=== Task to complete ===
Some lines in the listing below may include the string "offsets". How many are there? Give only the number.

=== Supplied material ===
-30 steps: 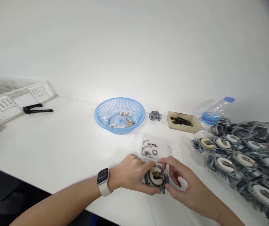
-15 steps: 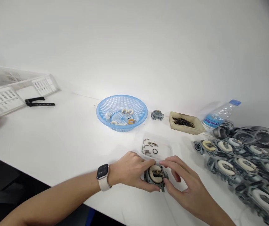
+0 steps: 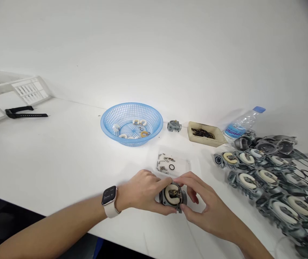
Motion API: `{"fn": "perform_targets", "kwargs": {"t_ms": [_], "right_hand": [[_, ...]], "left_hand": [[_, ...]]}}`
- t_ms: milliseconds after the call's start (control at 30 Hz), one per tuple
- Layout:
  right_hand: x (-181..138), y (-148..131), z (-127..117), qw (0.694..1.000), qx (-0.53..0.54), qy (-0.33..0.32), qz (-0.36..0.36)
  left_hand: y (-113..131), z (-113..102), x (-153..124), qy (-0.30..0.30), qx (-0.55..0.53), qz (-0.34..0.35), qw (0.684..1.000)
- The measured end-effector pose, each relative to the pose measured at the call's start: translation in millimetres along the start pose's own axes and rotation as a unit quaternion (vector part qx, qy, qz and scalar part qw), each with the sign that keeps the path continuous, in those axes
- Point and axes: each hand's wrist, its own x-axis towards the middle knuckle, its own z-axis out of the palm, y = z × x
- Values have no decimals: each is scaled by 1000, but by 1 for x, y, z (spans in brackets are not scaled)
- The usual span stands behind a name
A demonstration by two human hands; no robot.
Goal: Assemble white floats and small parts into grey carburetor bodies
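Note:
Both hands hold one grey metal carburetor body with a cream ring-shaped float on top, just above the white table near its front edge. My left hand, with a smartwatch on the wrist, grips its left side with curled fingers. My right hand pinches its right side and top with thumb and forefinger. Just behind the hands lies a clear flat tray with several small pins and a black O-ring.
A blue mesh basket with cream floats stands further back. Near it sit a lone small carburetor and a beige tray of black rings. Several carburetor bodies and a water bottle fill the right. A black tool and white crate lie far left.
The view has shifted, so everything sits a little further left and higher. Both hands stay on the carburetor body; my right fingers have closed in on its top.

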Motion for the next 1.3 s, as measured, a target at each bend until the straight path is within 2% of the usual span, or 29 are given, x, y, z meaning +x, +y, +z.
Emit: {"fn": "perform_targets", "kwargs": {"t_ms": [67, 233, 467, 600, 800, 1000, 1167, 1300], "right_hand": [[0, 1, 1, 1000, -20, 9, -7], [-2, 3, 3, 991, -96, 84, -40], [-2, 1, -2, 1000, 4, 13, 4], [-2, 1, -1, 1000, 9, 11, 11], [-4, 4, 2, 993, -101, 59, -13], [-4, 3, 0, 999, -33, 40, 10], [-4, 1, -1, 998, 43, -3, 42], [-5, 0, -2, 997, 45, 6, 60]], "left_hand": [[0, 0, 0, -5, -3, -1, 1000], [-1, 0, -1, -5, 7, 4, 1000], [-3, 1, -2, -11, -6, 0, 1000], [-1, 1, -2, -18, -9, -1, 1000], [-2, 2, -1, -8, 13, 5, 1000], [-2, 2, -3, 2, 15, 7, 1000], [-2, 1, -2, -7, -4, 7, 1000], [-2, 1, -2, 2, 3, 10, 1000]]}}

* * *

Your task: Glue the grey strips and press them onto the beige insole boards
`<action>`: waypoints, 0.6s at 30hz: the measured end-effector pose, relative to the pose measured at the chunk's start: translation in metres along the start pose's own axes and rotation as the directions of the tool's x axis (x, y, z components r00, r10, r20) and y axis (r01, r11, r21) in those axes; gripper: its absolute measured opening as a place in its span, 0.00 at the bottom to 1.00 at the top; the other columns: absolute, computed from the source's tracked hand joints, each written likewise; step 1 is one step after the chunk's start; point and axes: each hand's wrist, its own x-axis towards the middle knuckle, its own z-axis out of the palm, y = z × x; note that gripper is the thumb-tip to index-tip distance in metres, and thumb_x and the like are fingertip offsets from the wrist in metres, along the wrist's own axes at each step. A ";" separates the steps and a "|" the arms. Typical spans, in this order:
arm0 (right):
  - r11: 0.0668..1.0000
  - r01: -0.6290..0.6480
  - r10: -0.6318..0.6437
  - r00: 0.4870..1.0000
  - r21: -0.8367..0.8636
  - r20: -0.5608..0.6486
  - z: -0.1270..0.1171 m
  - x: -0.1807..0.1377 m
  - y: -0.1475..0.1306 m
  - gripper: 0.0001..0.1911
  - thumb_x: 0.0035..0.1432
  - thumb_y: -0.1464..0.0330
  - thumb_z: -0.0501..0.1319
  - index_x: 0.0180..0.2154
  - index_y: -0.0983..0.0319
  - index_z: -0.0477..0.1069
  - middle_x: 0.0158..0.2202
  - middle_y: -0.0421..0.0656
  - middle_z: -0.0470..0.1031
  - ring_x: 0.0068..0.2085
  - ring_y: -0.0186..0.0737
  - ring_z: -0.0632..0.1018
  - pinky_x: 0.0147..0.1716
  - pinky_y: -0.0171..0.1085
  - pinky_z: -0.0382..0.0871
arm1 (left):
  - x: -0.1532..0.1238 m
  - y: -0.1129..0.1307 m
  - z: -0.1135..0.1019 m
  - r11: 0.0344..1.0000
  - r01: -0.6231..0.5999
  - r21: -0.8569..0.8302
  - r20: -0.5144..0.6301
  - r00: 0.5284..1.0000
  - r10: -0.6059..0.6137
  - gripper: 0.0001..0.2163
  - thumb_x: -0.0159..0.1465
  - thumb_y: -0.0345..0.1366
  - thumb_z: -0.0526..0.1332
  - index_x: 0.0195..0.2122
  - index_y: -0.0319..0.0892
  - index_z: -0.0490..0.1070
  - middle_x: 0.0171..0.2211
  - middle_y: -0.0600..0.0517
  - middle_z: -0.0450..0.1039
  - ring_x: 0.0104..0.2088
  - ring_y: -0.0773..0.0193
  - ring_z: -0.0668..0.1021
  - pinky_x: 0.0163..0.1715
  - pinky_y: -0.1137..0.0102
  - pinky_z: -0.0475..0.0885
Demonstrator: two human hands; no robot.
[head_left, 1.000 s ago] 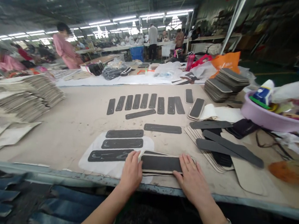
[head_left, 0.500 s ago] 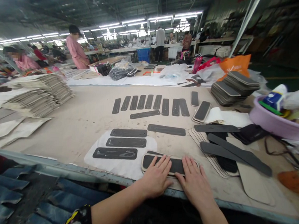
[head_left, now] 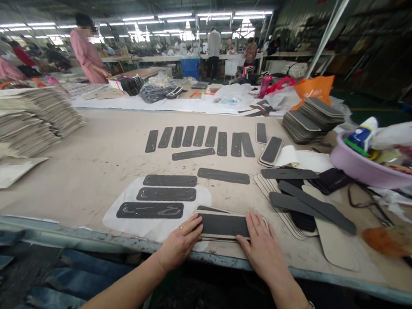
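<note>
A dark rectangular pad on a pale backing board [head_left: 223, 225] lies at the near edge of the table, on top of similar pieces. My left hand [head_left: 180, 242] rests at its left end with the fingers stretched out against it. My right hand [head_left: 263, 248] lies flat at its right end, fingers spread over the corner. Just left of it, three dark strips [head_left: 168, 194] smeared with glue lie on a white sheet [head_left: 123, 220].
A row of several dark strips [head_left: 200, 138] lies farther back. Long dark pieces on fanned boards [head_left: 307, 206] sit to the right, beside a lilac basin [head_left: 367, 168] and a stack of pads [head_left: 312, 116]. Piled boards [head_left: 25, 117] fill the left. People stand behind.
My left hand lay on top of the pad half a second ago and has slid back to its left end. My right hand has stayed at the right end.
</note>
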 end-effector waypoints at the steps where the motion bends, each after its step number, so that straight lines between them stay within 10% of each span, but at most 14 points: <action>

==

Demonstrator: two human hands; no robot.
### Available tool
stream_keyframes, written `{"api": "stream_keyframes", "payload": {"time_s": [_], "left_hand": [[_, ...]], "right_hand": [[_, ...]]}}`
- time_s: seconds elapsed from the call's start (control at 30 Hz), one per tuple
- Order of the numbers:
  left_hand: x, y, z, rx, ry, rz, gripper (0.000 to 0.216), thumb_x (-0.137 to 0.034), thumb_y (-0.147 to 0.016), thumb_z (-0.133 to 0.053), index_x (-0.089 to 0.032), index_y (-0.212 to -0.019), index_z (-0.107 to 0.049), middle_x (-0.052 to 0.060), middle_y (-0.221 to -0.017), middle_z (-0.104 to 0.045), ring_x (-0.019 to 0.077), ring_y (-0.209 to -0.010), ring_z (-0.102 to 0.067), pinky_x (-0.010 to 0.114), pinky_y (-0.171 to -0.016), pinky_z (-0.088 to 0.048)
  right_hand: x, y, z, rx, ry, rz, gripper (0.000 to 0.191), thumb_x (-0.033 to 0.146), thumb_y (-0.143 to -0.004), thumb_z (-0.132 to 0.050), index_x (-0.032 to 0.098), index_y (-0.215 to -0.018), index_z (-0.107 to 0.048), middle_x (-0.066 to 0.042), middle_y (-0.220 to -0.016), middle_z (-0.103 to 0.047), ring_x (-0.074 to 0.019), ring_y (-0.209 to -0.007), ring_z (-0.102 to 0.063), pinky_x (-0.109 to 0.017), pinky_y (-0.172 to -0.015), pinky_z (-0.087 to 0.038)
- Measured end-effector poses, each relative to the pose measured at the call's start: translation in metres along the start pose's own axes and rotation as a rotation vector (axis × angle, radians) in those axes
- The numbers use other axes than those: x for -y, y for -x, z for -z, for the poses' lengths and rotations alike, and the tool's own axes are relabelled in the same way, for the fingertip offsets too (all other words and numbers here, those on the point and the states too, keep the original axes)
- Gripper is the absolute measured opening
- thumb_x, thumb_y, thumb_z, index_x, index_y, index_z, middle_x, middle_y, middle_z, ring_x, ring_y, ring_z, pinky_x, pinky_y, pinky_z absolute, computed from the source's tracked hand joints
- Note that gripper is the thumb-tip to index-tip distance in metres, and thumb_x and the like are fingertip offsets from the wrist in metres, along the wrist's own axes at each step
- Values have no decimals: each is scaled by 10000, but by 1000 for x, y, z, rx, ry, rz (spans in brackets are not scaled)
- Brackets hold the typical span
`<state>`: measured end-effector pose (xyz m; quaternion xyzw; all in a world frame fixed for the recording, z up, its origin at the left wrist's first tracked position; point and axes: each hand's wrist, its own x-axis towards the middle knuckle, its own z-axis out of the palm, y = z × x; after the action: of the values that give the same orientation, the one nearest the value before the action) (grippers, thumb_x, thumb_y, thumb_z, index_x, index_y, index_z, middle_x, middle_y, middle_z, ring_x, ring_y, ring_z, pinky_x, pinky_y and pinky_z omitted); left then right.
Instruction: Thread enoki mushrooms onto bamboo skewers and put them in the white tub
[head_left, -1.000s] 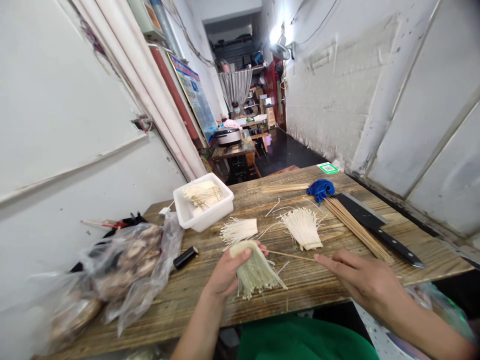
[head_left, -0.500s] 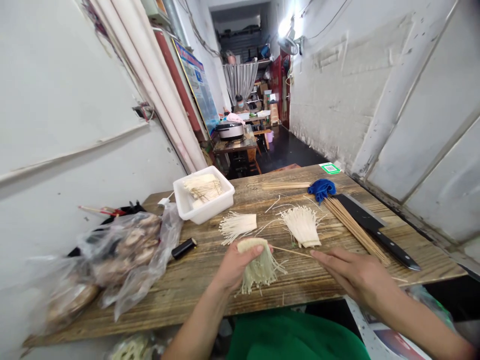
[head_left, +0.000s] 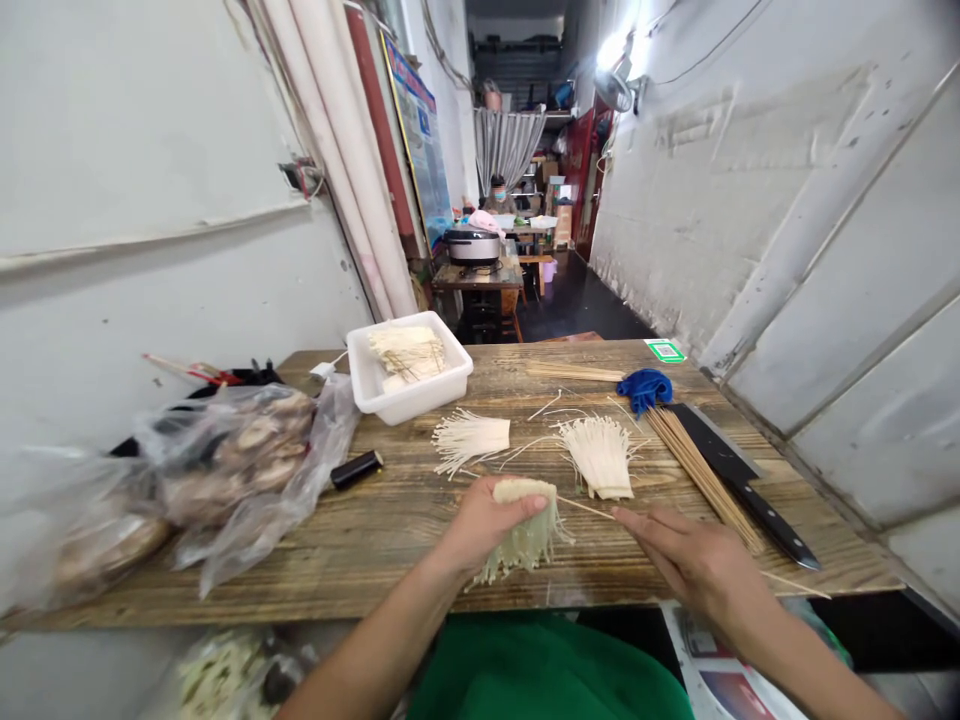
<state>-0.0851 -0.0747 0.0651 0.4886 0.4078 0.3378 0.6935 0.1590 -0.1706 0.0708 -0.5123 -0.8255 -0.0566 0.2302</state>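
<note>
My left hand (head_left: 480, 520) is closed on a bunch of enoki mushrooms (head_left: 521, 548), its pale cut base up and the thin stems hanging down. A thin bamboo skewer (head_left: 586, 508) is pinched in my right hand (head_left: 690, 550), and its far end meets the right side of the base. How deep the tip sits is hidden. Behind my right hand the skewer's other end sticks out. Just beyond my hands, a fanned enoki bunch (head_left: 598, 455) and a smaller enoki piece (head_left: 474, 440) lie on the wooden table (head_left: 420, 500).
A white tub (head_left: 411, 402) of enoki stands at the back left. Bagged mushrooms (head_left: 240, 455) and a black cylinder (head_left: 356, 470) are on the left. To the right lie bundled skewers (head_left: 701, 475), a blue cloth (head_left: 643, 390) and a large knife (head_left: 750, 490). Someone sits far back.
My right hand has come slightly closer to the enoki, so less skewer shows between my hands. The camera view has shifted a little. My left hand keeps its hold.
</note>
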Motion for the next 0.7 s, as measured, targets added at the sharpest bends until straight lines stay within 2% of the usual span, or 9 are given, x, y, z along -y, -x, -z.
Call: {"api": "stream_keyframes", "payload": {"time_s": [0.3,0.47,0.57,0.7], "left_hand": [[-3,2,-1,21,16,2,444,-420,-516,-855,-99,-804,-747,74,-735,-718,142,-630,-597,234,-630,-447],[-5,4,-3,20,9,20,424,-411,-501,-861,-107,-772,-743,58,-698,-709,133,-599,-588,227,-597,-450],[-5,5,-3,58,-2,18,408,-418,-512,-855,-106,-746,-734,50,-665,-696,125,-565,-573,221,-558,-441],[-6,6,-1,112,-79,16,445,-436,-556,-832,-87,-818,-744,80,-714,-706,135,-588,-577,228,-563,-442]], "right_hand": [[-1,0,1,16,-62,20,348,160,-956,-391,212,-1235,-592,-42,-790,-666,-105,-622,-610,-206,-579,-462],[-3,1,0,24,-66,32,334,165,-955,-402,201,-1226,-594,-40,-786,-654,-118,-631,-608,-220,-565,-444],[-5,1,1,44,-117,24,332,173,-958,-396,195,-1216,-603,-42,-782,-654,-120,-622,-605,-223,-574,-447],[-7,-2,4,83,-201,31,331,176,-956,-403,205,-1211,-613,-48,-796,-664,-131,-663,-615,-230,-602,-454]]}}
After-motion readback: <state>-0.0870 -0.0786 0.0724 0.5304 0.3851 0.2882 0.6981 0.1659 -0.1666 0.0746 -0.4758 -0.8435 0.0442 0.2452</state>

=== Problem solution ===
3